護衛の兄さん、他のマフィアの事務所に行って物を壊してくるのが大好き『大木槌のケディン』さん。

一応この都市でも抜き身の剣や戦闘用の斧なんかは携帯していると捕まることがある。だが建築用と言えばごまかせるみたいで、常に大木槌を持ち運んでいるとても目立つ人だ。

大木槌は石造りの建造物が多組手使い道はなさそうな気もするが……それでも何かに使うのだろう。持ち運び可能な武器らしい。明らかに血でどす黒く汚れていたりするのにそこは良いのかとも思う。

「何処で覚えた?」

「まチで水の商売しながら歩いてて、屋台でこうやって手伝ってる子がいました」

まだ親分さんは怖くて、言葉が詰まりそうになる。

「なるほどなぁ……まぁいい、金勘定もさせることにするから今から手伝え」

「はい、パキスにはなんて言えばいいですか?」

「パキス?あぁ末のか、こっちで言っとくから気にすんなちょっと待ってろ」

部屋の隅においてある木箱を机の横においてくれた親分さん。親分さんの机は大きく、立っていても端しか使えなかったから椅子に使えということだろう。

正直こちらの文字は詳しくはないが……なにか悪さをするための文章がありそうで見るのが怖い気もする。しかし気を使われて悪い気はしない。

硬貨の種類を教わりながらどんどん数える。現代日本では考えられないほど硬貨の質が悪い。大きく凹んで歪み重ねておけない。

「これも偽金だ。覚えろ」

「はい」

しかも偽の硬貨が混じっている。偽造は犯罪だろと言いたいがよくあることらしい。

ただ親分さんはご機嫌である。一人で全部一枚ずつ数えるのに比べれば段違いに作業効率は良くなったはずだ。同じ銅貨100枚の山から数枚、偽の銅貨を弾いて同じ数を入れて袋に小分けする。

それともう一つ気がついた。

「親分さん」

「なんだ?」

「硬貨を触った後に指を舐めるの止めたほうが良いと思います」

「どうしてだ?」

結構親分さんは優しい。パキスと違って理性的に話すことができる。パキスだと何もなくても小突いてくることがあるし、道理も理性もない。

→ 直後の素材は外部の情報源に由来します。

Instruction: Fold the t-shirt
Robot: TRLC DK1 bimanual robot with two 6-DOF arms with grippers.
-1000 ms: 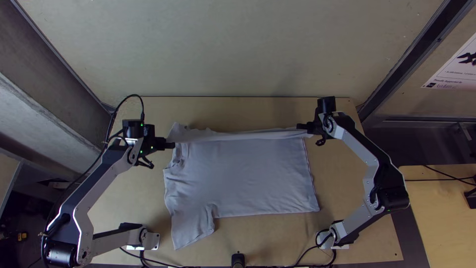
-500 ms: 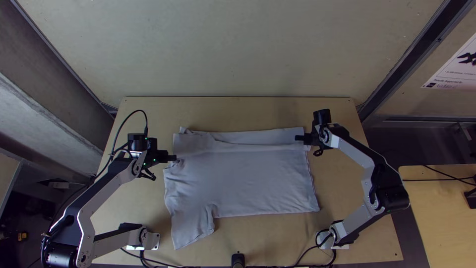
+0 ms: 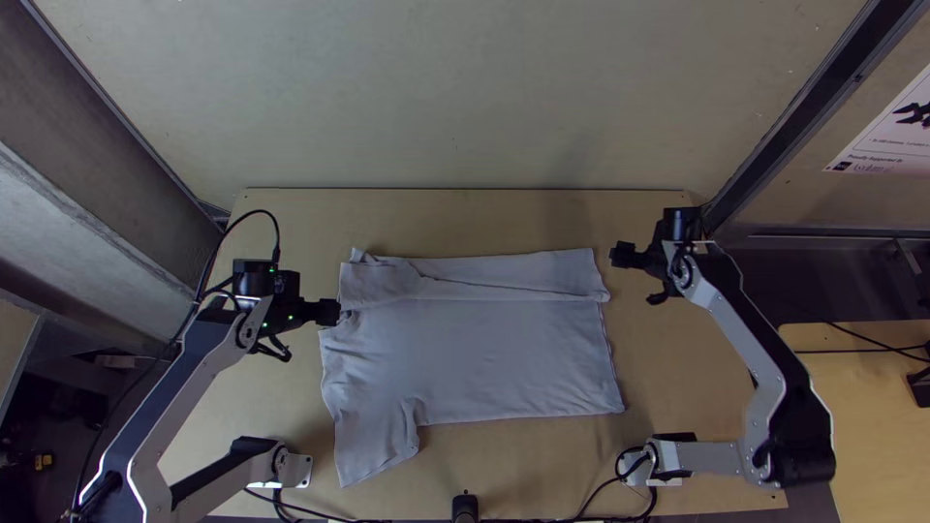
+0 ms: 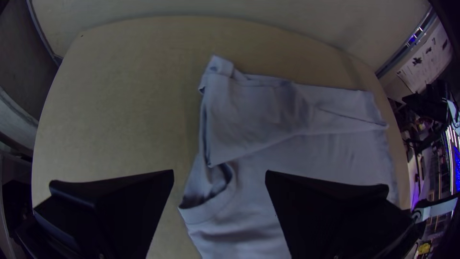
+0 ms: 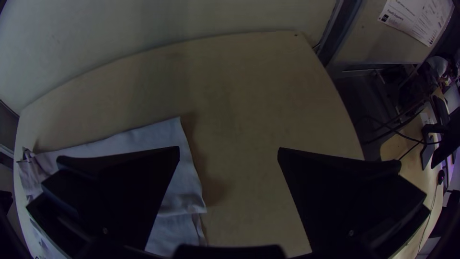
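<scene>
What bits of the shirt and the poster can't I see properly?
- Top view: what's under the folded strip of the pale grey cloth t-shirt; the fold hides it.
- Left wrist view: the near sleeve, cut off by the bottom edge.
- Right wrist view: part of the shirt, behind a wide black finger.
- Top view: the white paper poster's smallest writing, too tiny.

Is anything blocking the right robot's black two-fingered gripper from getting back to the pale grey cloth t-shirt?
Nothing that I can see. The right gripper is just off the t-shirt's folded far corner, fingers open, and between them I see just bare light wooden table.
</scene>
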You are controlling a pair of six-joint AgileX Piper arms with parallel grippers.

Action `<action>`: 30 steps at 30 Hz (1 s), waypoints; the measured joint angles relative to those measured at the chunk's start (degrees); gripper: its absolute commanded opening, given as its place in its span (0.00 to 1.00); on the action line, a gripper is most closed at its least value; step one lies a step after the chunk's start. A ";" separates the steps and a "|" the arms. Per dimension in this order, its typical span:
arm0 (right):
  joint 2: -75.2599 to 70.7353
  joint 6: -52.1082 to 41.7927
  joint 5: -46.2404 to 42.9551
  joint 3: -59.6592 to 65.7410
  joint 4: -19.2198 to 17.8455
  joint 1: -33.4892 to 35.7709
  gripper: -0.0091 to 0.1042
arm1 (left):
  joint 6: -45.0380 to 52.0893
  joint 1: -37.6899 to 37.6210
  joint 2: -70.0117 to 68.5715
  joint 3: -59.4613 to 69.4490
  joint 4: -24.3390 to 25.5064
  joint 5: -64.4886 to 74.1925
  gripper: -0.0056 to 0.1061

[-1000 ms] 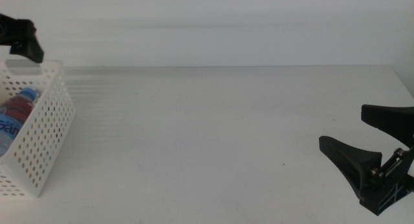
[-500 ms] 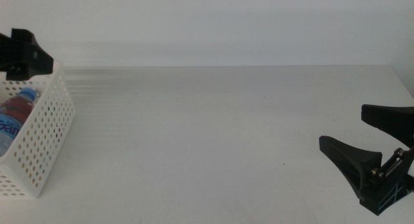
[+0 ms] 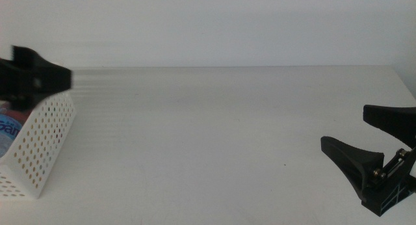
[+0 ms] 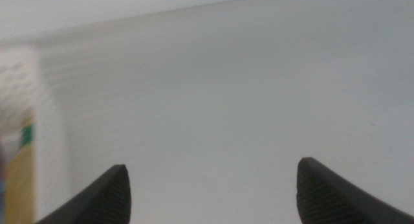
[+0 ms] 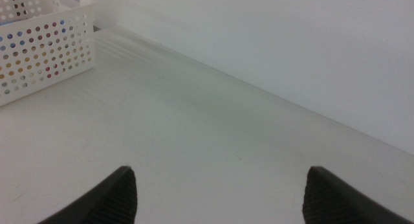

「たしか金属には体に良くないものもあるそうです、ちょっとでは体に害はないと思いますがいっぱい体に入ると毒になるんじゃないかと思います」

「なんだとっ!!?それは本当か!?」

立ち上がった親分さん、ちょっと怖いがこれはチャンスだ。知識は武器になる。

「た、タしか、甘く感じる鉛は毒があるって薬師のお婆さんに聞きましたし、偽硬貨があるなら何使われてるかわかりませんし」

薬師のお婆さんには色々聞いたしこういう知識もあった。あえて聞き出したというのもあるが聞いてよかった。自分の知ってる金属や野草があるかという知識とのすり合わせだったが名称は違っても基本的な金属や常識が同じである。

もしも全部が全部違う世界なら、人の姿も宇宙人みたいな可能性もあるし、金貨が一番価値がない可能性だってある。仕事の間、店員さんや薬師のおばあちゃんが動かずこっちを見てくるから色々話すしかなくて情報を仕入れられた。

「そうだったのか……フリムだったな、気に入った。今日から仕事は俺につけ」

「はイっ!」

この選択肢があってるかは分からない。親分さんの暴力がこちらに向かないかは怖いしまだ震えそうになるが……それでもきっとパキスの元よりはマシなはずだ。